======== Record set ========
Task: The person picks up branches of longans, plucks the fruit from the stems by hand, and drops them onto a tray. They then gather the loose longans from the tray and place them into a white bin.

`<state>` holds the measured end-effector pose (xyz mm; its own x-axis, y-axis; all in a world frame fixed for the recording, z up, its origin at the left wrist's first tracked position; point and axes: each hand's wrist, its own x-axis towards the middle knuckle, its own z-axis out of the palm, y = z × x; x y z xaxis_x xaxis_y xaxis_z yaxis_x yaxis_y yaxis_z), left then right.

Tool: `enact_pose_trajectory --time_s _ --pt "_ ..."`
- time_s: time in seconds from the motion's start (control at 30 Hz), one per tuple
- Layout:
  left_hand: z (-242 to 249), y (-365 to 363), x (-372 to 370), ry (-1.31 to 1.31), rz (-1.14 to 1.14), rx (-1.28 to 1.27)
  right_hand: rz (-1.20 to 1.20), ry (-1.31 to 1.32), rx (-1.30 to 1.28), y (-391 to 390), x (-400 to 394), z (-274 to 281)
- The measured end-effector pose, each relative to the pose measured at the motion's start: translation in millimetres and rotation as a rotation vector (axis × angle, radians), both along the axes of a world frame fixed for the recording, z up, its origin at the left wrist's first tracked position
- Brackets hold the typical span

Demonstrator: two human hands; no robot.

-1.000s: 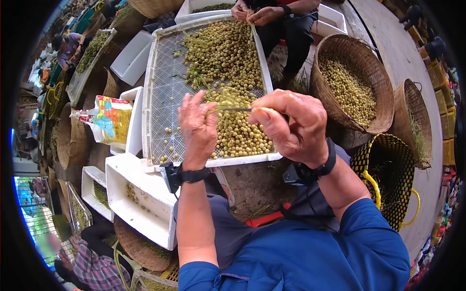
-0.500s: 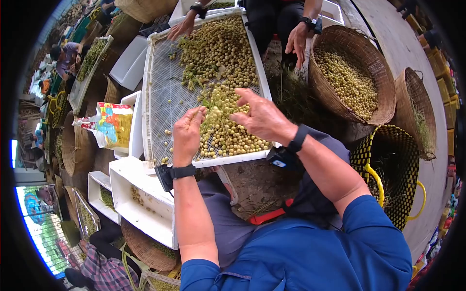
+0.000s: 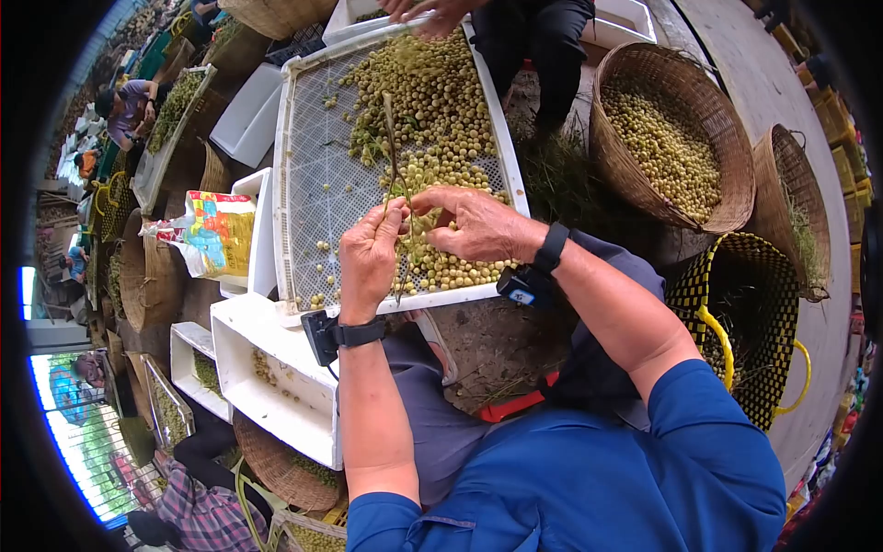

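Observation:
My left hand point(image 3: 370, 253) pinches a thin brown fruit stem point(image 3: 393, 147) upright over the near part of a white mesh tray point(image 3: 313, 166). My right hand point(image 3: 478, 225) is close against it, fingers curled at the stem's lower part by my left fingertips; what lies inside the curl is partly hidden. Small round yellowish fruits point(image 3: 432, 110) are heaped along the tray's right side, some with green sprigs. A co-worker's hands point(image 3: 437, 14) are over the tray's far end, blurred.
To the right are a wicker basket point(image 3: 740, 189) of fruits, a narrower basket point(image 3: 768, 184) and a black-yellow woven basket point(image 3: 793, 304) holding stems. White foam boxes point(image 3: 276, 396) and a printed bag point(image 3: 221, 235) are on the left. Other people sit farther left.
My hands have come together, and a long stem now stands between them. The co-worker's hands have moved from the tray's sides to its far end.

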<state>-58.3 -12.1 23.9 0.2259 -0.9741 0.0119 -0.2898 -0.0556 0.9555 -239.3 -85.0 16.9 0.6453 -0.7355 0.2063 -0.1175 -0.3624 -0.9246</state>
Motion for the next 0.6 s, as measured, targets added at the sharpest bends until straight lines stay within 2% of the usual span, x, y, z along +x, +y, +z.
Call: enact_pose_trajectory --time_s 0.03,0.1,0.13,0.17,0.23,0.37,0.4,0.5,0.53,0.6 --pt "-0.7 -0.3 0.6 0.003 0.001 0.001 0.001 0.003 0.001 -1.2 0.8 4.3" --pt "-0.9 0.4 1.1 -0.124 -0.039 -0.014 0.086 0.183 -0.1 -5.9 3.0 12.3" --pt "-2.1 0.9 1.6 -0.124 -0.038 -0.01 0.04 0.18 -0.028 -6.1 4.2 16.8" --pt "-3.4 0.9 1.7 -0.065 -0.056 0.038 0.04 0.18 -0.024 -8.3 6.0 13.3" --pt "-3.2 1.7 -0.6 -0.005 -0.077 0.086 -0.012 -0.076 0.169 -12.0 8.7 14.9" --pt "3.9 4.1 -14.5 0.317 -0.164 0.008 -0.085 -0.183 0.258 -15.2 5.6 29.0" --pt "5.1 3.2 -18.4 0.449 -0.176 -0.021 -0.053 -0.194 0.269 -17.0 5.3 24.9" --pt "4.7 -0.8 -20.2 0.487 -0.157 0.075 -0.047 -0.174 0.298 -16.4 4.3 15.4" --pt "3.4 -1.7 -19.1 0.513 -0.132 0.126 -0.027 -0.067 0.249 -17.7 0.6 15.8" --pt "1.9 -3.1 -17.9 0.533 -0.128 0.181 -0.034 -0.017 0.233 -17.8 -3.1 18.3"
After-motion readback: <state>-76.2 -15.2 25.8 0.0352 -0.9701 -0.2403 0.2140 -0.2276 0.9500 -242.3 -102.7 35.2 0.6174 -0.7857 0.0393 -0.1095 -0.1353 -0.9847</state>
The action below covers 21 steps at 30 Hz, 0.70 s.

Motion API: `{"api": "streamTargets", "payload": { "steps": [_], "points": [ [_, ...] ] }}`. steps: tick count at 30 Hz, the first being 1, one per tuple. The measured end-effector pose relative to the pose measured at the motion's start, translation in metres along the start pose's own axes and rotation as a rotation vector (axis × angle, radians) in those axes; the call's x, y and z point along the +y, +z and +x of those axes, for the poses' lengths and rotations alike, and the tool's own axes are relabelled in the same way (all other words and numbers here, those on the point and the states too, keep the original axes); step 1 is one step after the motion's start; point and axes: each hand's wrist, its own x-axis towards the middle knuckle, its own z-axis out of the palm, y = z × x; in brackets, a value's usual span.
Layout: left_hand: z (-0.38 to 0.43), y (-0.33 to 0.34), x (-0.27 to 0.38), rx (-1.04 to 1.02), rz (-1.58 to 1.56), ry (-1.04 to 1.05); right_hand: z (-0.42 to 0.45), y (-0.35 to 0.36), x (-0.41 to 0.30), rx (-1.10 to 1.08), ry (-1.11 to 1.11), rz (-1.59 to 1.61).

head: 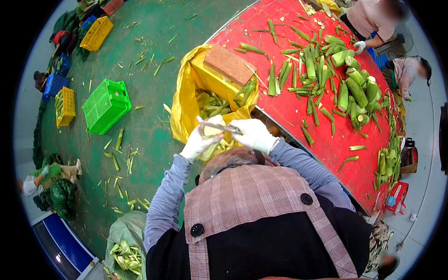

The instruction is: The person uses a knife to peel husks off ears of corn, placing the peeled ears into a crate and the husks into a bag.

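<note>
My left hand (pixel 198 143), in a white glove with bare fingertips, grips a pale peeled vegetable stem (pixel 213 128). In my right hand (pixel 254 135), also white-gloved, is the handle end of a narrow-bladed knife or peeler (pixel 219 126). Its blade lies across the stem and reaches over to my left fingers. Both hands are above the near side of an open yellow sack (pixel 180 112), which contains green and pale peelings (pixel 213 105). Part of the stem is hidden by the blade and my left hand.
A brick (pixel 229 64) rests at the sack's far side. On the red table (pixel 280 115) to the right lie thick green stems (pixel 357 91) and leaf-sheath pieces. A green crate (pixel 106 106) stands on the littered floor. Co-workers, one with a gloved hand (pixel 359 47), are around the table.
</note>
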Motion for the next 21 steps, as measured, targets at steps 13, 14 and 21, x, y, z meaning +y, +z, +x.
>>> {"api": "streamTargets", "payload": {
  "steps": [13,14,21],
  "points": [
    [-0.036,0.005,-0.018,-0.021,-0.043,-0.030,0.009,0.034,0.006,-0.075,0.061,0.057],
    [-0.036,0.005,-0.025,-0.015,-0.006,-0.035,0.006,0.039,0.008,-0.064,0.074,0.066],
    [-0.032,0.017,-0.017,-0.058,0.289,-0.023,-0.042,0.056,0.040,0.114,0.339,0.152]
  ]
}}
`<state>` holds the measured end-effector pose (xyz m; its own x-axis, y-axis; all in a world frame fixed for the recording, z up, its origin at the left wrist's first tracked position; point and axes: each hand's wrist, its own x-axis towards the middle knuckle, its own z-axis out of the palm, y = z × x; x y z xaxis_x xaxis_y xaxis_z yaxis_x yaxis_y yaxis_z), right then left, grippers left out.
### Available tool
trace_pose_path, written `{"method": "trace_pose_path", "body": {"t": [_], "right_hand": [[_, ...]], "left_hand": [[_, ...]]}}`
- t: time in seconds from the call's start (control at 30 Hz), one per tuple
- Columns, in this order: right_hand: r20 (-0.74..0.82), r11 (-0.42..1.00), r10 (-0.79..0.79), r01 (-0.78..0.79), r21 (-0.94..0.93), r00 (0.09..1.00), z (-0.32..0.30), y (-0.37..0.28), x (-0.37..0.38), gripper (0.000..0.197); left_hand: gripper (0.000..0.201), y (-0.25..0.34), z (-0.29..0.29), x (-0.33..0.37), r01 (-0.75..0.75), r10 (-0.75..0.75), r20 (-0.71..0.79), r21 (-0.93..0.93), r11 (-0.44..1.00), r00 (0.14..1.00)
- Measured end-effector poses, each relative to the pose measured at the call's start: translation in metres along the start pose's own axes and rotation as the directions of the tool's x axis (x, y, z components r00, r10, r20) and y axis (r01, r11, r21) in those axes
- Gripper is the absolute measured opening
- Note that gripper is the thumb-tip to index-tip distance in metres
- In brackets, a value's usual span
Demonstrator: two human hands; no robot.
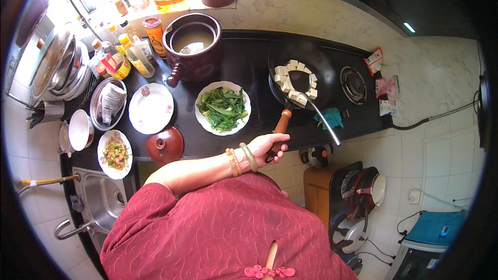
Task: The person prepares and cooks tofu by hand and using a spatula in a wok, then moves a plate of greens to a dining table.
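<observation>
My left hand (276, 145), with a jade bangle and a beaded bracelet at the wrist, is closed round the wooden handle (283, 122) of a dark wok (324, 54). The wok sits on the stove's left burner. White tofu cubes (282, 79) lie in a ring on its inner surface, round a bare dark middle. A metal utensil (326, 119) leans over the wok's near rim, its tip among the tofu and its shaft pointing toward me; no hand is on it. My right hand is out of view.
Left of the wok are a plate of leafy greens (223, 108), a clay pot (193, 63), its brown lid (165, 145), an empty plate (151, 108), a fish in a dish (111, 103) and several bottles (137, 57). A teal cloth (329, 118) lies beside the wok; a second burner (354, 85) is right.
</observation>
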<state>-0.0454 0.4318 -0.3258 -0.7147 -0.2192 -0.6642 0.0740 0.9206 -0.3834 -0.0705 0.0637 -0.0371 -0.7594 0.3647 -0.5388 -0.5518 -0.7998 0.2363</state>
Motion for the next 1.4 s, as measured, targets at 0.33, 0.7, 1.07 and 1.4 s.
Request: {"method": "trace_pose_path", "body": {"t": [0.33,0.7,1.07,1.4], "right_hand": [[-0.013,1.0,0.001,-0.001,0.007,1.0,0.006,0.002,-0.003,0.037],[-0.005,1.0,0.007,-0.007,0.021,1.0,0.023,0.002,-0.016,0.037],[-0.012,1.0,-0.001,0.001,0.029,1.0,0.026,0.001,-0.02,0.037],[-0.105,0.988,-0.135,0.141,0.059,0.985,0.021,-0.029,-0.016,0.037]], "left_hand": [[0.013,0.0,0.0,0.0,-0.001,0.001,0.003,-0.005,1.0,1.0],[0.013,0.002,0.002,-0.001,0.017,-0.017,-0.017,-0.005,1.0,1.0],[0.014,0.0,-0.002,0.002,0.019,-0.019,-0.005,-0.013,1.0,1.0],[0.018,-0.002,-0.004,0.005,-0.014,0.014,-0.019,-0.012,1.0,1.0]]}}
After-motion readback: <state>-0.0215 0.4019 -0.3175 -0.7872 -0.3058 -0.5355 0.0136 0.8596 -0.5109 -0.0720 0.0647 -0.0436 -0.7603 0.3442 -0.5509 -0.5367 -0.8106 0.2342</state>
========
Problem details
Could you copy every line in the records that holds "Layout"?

Task response
- Layout:
Layout: left_hand: z (-0.38 to 0.43), y (-0.33 to 0.34), x (-0.27 to 0.38), rx (-1.04 to 1.02), rz (-1.58 to 1.56), ry (-1.04 to 1.05); right_hand: z (-0.42 to 0.45), y (-0.35 to 0.36), x (-0.41 to 0.30), rx (-1.10 to 1.08), ry (-1.11 to 1.11), rz (-1.59 to 1.61).

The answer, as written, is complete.